* About this task
Only one stretch of the listing below is wanted. Begin at the line that has "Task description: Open", stop after the line that has "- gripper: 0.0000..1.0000", and repeat every line in between exactly.

== == ==

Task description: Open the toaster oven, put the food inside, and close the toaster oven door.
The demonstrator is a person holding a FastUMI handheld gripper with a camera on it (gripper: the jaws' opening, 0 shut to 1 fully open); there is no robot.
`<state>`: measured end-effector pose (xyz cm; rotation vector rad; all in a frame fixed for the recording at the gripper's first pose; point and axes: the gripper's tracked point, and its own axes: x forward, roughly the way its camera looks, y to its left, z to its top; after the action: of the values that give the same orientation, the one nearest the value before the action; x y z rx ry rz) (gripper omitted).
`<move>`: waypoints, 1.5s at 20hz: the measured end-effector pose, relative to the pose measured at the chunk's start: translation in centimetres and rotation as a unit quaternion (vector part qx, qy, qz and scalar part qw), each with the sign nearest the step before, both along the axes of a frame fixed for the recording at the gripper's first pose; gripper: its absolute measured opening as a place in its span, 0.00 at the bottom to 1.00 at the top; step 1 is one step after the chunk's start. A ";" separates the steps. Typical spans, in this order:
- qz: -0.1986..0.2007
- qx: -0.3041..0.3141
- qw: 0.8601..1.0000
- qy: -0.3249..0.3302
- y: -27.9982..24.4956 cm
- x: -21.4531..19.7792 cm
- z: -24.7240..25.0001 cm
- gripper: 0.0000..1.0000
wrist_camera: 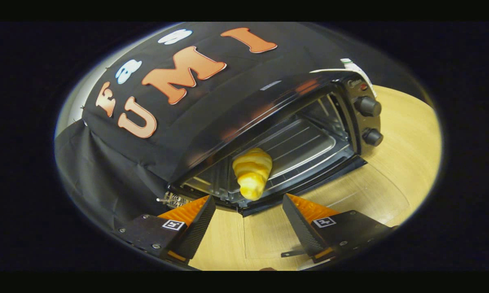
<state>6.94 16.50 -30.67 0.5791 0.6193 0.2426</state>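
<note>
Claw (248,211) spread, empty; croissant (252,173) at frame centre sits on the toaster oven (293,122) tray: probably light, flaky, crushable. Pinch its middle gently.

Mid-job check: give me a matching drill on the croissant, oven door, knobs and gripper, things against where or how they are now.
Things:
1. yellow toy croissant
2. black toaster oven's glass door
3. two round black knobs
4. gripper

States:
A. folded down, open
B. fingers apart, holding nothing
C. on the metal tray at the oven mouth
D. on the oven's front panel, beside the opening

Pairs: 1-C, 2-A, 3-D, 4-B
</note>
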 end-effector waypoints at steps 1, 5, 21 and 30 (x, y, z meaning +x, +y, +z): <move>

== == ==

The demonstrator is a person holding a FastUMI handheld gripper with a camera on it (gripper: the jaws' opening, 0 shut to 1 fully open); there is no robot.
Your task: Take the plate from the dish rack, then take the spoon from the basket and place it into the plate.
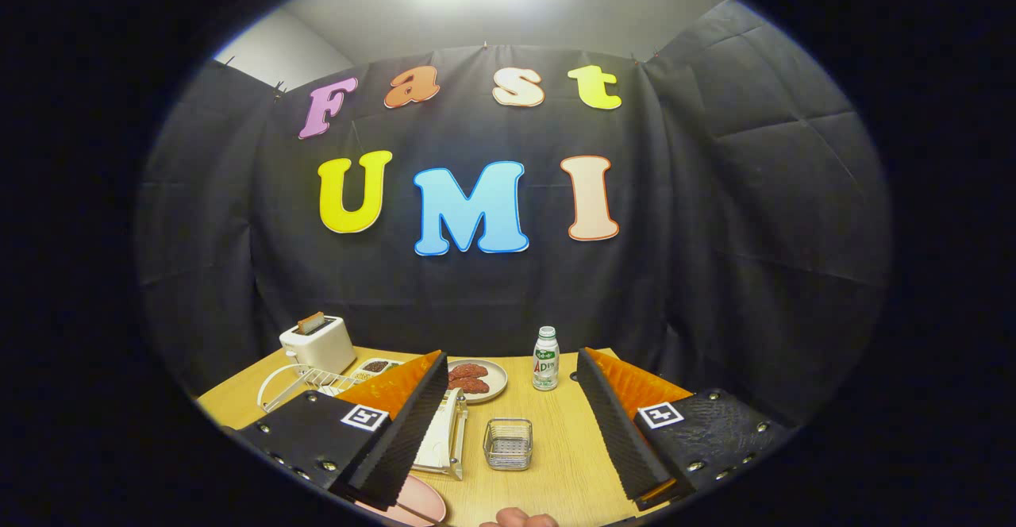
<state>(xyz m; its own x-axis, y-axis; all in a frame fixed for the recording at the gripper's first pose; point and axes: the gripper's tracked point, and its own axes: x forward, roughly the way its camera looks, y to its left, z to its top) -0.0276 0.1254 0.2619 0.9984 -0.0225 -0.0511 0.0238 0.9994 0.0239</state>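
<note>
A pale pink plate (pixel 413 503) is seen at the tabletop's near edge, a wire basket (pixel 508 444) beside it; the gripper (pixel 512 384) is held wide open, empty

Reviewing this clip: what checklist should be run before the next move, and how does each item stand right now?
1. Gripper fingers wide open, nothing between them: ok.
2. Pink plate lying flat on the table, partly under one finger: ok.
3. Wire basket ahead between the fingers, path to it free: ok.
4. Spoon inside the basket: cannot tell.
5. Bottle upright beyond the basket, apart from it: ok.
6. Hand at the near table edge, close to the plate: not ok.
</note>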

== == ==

* Answer to this exercise
Task description: Open the toaster oven, put the food inside, and close the toaster oven door.
The demonstrator is a person holding a FastUMI handheld gripper with a camera on it (gripper: the jaws' opening, 0 shut to 1 fully open); there is no robot.
`<state>`: measured end-effector pose (xyz cm; rotation vector rad; all in a frame fixed for the recording at the gripper's first pose; point and axes: the gripper's tracked point, and its own axes: x forward, roughly the way its camera looks, y to its left, z to its top; after the action: of the values that give the same orientation, the one nearest the value before the action; x y z rx ry rz) (gripper omitted).
`<move>`: waypoints, 1.5s at 20hz: the measured end-effector pose, relative to the pose measured at the chunk's start: translation in centimetres and rotation as a unit quaternion (vector part qx, qy, qz and scalar part qw), each with the sign nearest the step before, both along the axes of a frame fixed for the recording at the gripper's first pose; gripper: its absolute measured opening as a place in its span, 0.00 at the bottom to 1.00 at the top; step 1 is one step after the chunk's start. A ";" separates the steps. Typical spans, in this order:
- qz: -0.1986..0.2007
- qx: -0.3041..0.3141
- qw: 0.8601..1.0000
- qy: -0.3249..0.3302
- y: -27.9982..24.4956 cm
- x: -21.4531..19.7792 cm
- z: -24.7240..25.0001 cm
- gripper: 0.0000..1.0000

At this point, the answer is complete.